Yes sir, that is my lovely lovely moleskine. Yes ma’am, that is indeed a binder-clip pen holder.
The moleskine is effortlessly classy, slightly pretentious and absolutely necessary. It keeps me sane. It gets me to do things. It makes me almost feel like a math genius — almost. (I say that because I do in fact know of two math geniuses who carry around moleskines to sketch the mathematical equivalent of doodling.)
1) Pretentiously classy
Find one at the Harvard Coop or the delightfully independent Bob Slate stationary stores. Carry one in your pocket, and impress others with your devotion to written word. You immediately signal: my thoughts are valuable, your words are valuable if I chose to jot your sayings down in my moleskine.

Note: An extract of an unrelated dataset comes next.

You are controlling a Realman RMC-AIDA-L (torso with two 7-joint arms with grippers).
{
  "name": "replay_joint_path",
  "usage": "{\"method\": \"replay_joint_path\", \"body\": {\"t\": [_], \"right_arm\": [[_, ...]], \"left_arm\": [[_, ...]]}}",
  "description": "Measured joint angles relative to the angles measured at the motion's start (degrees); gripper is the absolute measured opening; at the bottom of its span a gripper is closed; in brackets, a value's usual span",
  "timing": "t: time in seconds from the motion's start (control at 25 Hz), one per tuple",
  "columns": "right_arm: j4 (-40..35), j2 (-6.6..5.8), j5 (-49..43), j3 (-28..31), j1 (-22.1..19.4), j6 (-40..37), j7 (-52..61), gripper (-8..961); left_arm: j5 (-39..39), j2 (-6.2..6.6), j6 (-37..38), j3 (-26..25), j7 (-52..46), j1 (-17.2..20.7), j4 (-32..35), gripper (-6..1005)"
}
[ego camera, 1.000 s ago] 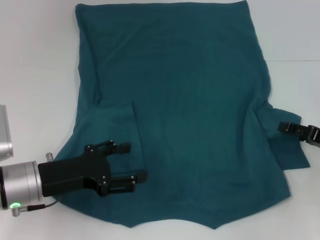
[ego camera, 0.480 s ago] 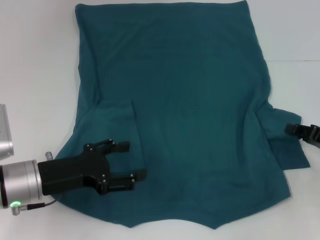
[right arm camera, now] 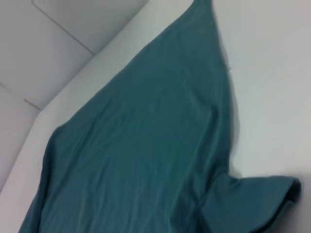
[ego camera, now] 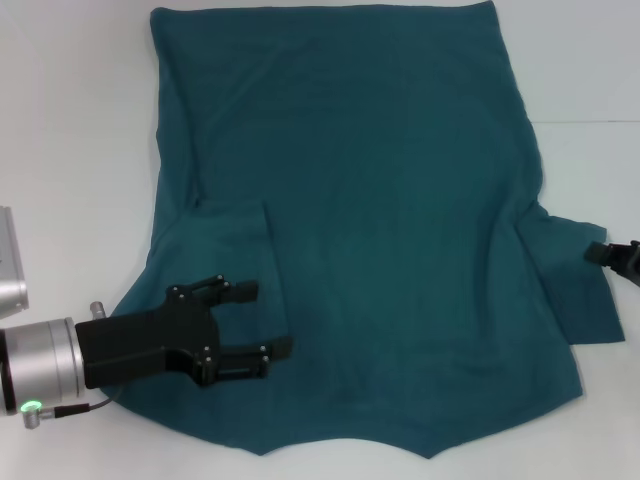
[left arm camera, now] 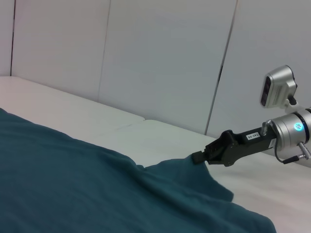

The unfortunate aspect of the moleskine is that it feeds into the cycle of images and appearances. No, Harvard students do not roll out of bed in sweats and go to class. Yes, you can find the occasional overly zealous Harvard student donning suits and fine shoes to class so that he may scamper off to an ibanking interview.
But ah, what to do? The moleskine — if you’ve ever owned one — is infinitely agreeable. A lovely smooth black cover, lovely fine tea-colored sheets of paper, it honestly makes me feel like the queen of stationary.
2) Ever useful motivation
Whenever I jot tasks down in my moleskine, I feel a greater urge to accomplish my to-do list. Or else, I think: Did I really waste such fine paper to create an idle to-do list? I am urged to think: Must accomplish. Must not waste.
Besides, how can you resist to write diligently in a little thing so pretty? I certainly can’t.
Disclaimer: I have always been a paper-and-pen-phile. I’ve loved all forms of fine papers and lovely pens. I swear I was THAT kid in elementary school that popularized milky pens.
3) Put those fancy pens from recruiting to good use!
When you’re being courted by the likes of UBS, Goldman, McKinsey, Lehman, Abercrombie, Bob and Frank — chances are, you get dibs on their finest expenditures on recruiting gear.
Sankaty Advisors ranks first with their pen. Beautiful, well-constructed. It is a red pen, not made of cheap plastic (but most likely some not quite as cheap composite material) that makes a delightful scratch-scratch reminiscent of the quill pen. It is an extraordinary experience to write with. I gave it to my boyfriend who fell more quickly in love with it than me.
The next splendid pen is produced by UBS — yes they may be writing down billions upon billions! — but their black pen — sleek and sexy — is rather exquisite. It has a certain weight, a heaviness that distinguishes it from say, the pens produced by Capital One (no offense to Capital One). It is accompanied by lovely silver accents.
Finally, the Morgan Stanley wireless-receiver pen deserves special attention. It is a pen that comes with batteries. You look bemusedly at the box and its contents. Figure out how to put the batteries in the pen like a good Harvard student, and then, you push the button, and stupidly, you stare at the blinking green lights.
Because you’re a Harvard student, you immediately think you know better than Morgan Stanley and call it both a waste of time, energy and natural resources. Shame on Morgan Stanley!
So, you kindly give it to your Harvard-enthused father who, within a second, realizes it is a pen that detects how strong the wireless reception is in the area of the pen’s use. Being a proud and arrogant (but thoroughly humbled) Harvard student, you let him begrudgingly have it, reasoning that it wouldn’t have been practical anyways.
Now when to use those lovely Sankaty Advisors, UBS and Morgan Stanley pens? When you’re doodling in your moleskine of course.